A bias bounty for AI will help to catch unfair algorithms faster
Today, a group AI and machine-learning experts launched a new bias reward competition that they hope will accelerate the process of uncovering such embedded prejudice.
The competition is inspired by bug bounties in cybersecurity and asks participants to create tools that can identify and mitigate algorithmic biases within AI models.
It is being organized by volunteers who work at companies such as Twitter, Splunk and deepfake detection startup Reality Defender. They have been called the “Bias Buccaneers.”
Competitors are challenged to create a machine learning model that labels each image with the skin tone, perceived gender, age group, and location. This will make it easier for them to spot biases in data and make it easier to measure them. They will be given access to a data set of around 15,000 images of synthetically generated human faces. Participants are ranked based on how accurate their model tags images are and how long it takes for the code to run, amongst other metrics. The competition closes on November 30.
Microsoft and startup Robust Intelligence have committed prize money of $6,000 for the winner, $4,000 for the runner-up, and $2,000 for whoever comes third. Amazon has contributed $5,000 to the first set of entrants for computing power.
The competition is an example a budding industry in AI: auditing to detect algorithmic bias. Twitter launched the AI bias bounty in 2013 and Stanford University just completed its first AI auditor challenge .. Meanwhile, nonprofit Mozilla is creating tools for AI auditors. These audits will become more common. They’ve been hailed by regulators and AI ethics experts as a good way to hold AI systems accountable, and they are going to become a legal requirement in certain jurisdictions.

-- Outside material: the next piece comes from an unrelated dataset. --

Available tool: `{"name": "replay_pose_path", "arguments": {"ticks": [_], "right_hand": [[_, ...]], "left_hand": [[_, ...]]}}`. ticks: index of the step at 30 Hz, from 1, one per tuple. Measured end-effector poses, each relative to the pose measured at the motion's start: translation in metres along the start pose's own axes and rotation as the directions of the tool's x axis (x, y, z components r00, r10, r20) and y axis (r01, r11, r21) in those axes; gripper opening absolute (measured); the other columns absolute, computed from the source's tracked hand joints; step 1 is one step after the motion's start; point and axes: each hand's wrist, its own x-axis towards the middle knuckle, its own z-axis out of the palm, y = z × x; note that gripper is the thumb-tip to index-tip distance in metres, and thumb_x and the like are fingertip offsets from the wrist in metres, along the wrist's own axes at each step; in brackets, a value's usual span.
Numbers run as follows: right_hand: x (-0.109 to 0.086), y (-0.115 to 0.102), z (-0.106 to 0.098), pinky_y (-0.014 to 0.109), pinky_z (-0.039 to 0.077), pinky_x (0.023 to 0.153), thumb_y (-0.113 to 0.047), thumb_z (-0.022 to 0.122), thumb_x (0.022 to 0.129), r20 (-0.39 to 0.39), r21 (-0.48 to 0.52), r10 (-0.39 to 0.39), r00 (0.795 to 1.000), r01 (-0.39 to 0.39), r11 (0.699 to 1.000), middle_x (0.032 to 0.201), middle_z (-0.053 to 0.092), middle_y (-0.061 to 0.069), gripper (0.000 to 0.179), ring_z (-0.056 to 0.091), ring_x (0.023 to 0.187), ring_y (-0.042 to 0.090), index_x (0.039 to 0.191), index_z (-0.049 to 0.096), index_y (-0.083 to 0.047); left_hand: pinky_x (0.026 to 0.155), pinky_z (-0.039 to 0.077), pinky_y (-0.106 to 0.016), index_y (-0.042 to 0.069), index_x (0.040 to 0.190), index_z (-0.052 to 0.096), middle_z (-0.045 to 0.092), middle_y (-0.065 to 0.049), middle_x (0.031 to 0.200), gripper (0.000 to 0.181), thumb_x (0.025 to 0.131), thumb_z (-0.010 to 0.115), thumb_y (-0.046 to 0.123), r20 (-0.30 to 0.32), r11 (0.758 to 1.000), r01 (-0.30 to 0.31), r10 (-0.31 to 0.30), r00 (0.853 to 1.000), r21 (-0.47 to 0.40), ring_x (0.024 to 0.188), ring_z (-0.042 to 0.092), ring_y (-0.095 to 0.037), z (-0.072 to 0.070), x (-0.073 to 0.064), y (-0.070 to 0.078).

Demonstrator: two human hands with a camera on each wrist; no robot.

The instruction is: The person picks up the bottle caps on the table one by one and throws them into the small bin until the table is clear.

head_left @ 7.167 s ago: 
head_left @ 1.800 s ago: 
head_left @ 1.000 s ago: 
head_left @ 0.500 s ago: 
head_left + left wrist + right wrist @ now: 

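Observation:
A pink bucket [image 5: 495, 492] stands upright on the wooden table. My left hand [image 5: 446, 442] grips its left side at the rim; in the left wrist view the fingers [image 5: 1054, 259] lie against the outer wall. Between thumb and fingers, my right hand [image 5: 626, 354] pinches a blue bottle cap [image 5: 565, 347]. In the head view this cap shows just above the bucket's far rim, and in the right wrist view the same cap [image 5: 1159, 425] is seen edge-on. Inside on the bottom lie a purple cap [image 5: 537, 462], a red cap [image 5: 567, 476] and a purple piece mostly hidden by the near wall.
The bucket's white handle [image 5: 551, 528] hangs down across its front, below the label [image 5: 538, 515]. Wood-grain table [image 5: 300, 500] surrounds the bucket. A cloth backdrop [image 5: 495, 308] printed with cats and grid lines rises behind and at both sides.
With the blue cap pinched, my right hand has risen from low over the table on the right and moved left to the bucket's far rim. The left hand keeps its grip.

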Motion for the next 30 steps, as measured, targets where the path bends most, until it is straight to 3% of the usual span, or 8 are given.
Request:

The EU’s new content moderation law, the Digital Services Act, includes annual audit requirements for the data and algorithms used by large tech platforms, and the EU’s upcoming AI Act could also allow authorities to audit AI systems. The US National Institute of Standards and Technology also recommends AI audits as a gold standard. These audits are supposed to be similar to inspections in high-risk sectors like chemical plants, according Alex Engler, who studies AI governance for the Brookings Institution.
The trouble is, there aren’t enough independent contractors out there to meet the coming demand for algorithmic audits, and companies are reluctant to give them access to their systems, argue researcher Deborah Raji, who specializes in AI accountability, and her coauthors in a paper from last June.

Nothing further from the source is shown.